- _TASK GOAL_: Restate each entry shown beneath this instruction, keeping its wording intact.

== RECORDED DATA

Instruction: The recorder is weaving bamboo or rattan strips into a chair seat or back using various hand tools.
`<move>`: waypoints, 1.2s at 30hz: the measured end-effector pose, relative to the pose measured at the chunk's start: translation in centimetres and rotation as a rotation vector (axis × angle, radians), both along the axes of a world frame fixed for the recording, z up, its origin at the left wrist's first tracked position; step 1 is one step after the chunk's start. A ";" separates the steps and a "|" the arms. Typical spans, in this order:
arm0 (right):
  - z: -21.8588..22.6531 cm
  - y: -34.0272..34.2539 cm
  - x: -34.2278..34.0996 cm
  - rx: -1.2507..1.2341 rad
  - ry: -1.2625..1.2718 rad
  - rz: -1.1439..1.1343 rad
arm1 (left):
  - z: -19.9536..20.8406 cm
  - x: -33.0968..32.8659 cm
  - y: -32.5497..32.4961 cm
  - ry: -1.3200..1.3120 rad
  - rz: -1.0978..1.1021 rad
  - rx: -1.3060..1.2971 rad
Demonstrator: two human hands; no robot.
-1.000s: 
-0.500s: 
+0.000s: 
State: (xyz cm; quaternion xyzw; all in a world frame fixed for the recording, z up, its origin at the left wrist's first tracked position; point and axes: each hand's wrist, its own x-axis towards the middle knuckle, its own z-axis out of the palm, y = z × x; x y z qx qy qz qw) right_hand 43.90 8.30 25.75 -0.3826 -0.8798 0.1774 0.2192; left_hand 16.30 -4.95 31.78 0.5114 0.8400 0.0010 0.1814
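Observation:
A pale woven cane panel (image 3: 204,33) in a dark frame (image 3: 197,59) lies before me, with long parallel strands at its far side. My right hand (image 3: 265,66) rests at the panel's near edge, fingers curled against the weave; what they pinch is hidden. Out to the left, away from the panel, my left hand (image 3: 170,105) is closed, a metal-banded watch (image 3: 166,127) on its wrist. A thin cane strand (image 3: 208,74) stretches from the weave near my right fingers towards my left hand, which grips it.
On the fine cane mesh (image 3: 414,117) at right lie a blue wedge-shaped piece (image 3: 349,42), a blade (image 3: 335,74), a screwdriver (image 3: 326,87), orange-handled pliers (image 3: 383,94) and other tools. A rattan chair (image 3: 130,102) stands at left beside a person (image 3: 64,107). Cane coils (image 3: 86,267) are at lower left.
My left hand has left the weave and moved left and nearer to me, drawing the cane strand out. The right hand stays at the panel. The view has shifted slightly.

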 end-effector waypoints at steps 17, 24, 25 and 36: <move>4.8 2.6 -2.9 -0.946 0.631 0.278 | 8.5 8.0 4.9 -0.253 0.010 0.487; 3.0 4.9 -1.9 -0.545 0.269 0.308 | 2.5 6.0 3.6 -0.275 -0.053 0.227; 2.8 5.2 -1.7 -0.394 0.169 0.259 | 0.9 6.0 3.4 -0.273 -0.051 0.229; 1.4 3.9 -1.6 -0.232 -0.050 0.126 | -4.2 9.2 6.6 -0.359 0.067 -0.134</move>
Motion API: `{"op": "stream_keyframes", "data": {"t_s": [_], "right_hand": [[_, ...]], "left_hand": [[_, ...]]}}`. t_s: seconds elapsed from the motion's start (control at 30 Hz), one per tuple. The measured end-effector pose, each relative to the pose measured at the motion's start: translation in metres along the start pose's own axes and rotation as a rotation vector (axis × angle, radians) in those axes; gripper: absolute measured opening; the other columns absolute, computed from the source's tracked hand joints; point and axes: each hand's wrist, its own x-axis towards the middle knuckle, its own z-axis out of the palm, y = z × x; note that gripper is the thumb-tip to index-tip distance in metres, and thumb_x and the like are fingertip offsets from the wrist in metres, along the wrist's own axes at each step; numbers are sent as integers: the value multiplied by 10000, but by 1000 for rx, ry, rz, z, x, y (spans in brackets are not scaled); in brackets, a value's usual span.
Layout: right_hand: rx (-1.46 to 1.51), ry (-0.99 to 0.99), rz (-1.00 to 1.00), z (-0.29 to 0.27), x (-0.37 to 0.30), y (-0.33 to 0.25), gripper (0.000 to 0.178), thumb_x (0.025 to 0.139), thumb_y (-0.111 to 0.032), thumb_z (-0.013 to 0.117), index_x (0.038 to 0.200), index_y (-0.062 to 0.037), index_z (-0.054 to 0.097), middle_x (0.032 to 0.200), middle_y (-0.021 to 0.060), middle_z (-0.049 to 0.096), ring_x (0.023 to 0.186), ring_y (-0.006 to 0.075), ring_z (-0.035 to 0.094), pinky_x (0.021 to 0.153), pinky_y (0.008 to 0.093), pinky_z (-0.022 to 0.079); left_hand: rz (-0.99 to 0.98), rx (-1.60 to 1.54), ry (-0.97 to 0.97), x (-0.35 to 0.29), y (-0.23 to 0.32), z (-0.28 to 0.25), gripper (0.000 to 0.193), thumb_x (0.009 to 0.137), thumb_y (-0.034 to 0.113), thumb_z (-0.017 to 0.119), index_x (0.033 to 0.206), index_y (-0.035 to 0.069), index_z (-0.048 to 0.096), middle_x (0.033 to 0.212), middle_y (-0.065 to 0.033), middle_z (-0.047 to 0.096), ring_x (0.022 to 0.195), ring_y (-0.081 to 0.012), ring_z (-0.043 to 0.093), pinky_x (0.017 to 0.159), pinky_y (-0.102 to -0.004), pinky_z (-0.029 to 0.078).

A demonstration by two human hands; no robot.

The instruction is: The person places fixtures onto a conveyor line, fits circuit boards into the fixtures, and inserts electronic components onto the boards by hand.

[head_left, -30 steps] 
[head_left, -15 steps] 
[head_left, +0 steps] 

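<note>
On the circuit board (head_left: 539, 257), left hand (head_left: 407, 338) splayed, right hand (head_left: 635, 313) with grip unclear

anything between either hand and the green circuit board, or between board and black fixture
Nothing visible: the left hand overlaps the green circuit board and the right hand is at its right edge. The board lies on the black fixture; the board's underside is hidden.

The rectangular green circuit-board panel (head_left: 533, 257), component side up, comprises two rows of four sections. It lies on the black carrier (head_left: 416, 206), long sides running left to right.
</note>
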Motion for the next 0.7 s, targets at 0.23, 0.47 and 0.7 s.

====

- _RESPONSE BELOW_:
Instruction: The recorder is weaving bamboo or rattan strips into a chair seat or back using various hand tools.
`<move>`: waypoints, 1.2s at 30hz: the measured end-effector pose, relative to the pose measured at the chunk's start: translation in centimetres and rotation as a rotation vector (axis × angle, radians), both along the axes of a world frame fixed for the recording, z up, its origin at the left wrist's first tracked position; step 1 is one step after the chunk's start. A ";" separates the steps and a "|" the arms. Typical spans, in this order:
arm0 (right):
  - z: -21.8588..22.6531 cm
  - y: -34.0272..34.2539 cm
  - x: -34.2278..34.0996 cm
  - rx: -1.2507..1.2341 rad
  - ry: -1.2625..1.2718 rad
  - rz: -1.1439..1.1343 rad
arm1 (left):
  - z: -19.9536..20.8406 cm
  - x: -33.0968..32.8659 cm
  - y: -32.5497..32.4961 cm
  - ry: -1.3200..1.3120 rad
  - rz: -1.0978..1.1021 rad
  - rx: -1.3060..1.2971 rad
Demonstrator: two human hands; no robot.
-1.000s: 
-0.500s: 
+0.000s: 
State: (xyz cm; quaternion xyzw; all in a world frame fixed for the recording, z up, its origin at the left wrist's first tracked position; point and axes: each hand's wrist, its own x-axis towards the middle knuckle, its own z-axis out of the palm, y = z × x; x y z qx qy qz qw) right_hand 43.90 8.30 25.75 -0.3826 -0.8798 0.1774 0.2192; left_hand 16.30 -4.95 31.78 0.5114 0.8400 0.0010 0.1814
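Observation:
A pale woven cane panel (image 3: 204,33) in a dark frame (image 3: 197,59) lies before me, with long parallel strands at its far side. My right hand (image 3: 265,66) rests at the panel's near edge, fingers curled against the weave; what they pinch is hidden. Out to the left, away from the panel, my left hand (image 3: 170,105) is closed, a metal-banded watch (image 3: 166,127) on its wrist. A thin cane strand (image 3: 208,74) stretches from the weave near my right fingers towards my left hand, which grips it.
On the fine cane mesh (image 3: 414,117) at right lie a blue wedge-shaped piece (image 3: 349,42), a blade (image 3: 335,74), a screwdriver (image 3: 326,87), orange-handled pliers (image 3: 383,94) and other tools. A rattan chair (image 3: 130,102) stands at left beside a person (image 3: 64,107). Cane coils (image 3: 86,267) are at lower left.
My left hand has left the weave and moved left and nearer to me, drawing the cane strand out. The right hand stays at the panel. The view has shifted slightly.
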
 end-effector waypoints at steps 17, 24, 25 and 36: <move>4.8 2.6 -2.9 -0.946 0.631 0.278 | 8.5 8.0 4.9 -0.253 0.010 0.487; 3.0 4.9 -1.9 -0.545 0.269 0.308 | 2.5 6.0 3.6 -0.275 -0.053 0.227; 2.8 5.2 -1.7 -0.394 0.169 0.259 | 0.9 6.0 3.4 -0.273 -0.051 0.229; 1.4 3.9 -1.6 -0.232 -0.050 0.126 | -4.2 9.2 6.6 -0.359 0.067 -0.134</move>
Motion API: `{"op": "stream_keyframes", "data": {"t_s": [_], "right_hand": [[_, ...]], "left_hand": [[_, ...]]}}`. t_s: seconds elapsed from the motion's start (control at 30 Hz), one per tuple. The measured end-effector pose, each relative to the pose measured at the motion's start: translation in metres along the start pose's own axes and rotation as a rotation vector (axis × angle, radians) in those axes; gripper: absolute measured opening; the other columns absolute, computed from the source's tracked hand joints; point and axes: each hand's wrist, its own x-axis towards the middle knuckle, its own z-axis out of the palm, y = z × x; note that gripper is the thumb-tip to index-tip distance in metres, and thumb_x and the like are fingertip offsets from the wrist in metres, along the wrist's own axes at each step; numbers are sent as integers: the value multiplied by 10000, but by 1000 for rx, ry, rz, z, x, y (spans in brackets are not scaled); in brackets, a value's usual span.
Layout: right_hand: rx (-1.46 to 1.51), ry (-0.99 to 0.99), rz (-1.00 to 1.00), z (-0.29 to 0.27), x (-0.37 to 0.30), y (-0.33 to 0.25), gripper (0.000 to 0.178), thumb_x (0.025 to 0.139), thumb_y (-0.111 to 0.032), thumb_z (-0.013 to 0.117), index_x (0.038 to 0.200), index_y (-0.062 to 0.037), index_z (-0.054 to 0.097), middle_x (0.032 to 0.200), middle_y (-0.021 to 0.060), middle_z (-0.049 to 0.096), ring_x (0.023 to 0.186), ring_y (-0.006 to 0.075), ring_z (-0.035 to 0.094), pinky_x (0.021 to 0.153), pinky_y (0.008 to 0.093), pinky_z (-0.022 to 0.079); left_hand: rz (-0.99 to 0.98), rx (-1.60 to 1.54), ry (-0.97 to 0.97), x (-0.35 to 0.29), y (-0.23 to 0.32), z (-0.28 to 0.25), gripper (0.000 to 0.193), thumb_x (0.009 to 0.137), thumb_y (-0.034 to 0.113), thumb_z (-0.017 to 0.119), index_x (0.033 to 0.206), index_y (-0.035 to 0.069), index_z (-0.048 to 0.096), middle_x (0.033 to 0.212), middle_y (-0.065 to 0.033), middle_z (-0.047 to 0.096), ring_x (0.022 to 0.195), ring_y (-0.081 to 0.012), ring_z (-0.043 to 0.093), pinky_x (0.017 to 0.159), pinky_y (-0.102 to -0.004), pinky_z (-0.029 to 0.078).

A demonstration by two human hands; no robot.

The instruction is: The person places fixtures onto a conveyor line, fits circuit boards into the fixtures, and inserts electronic components onto the boards by hand.

[head_left, -30 steps] 
[head_left, -15 steps] 
[head_left, +0 steps] 

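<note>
On the circuit board (head_left: 539, 257), left hand (head_left: 407, 338) splayed, right hand (head_left: 635, 313) with grip unclear

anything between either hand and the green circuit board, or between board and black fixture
Nothing visible: the left hand overlaps the green circuit board and the right hand is at its right edge. The board lies on the black fixture; the board's underside is hidden.

The rectangular green circuit-board panel (head_left: 533, 257), component side up, comprises two rows of four sections. It lies on the black carrier (head_left: 416, 206), long sides running left to right.
</note>
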Motion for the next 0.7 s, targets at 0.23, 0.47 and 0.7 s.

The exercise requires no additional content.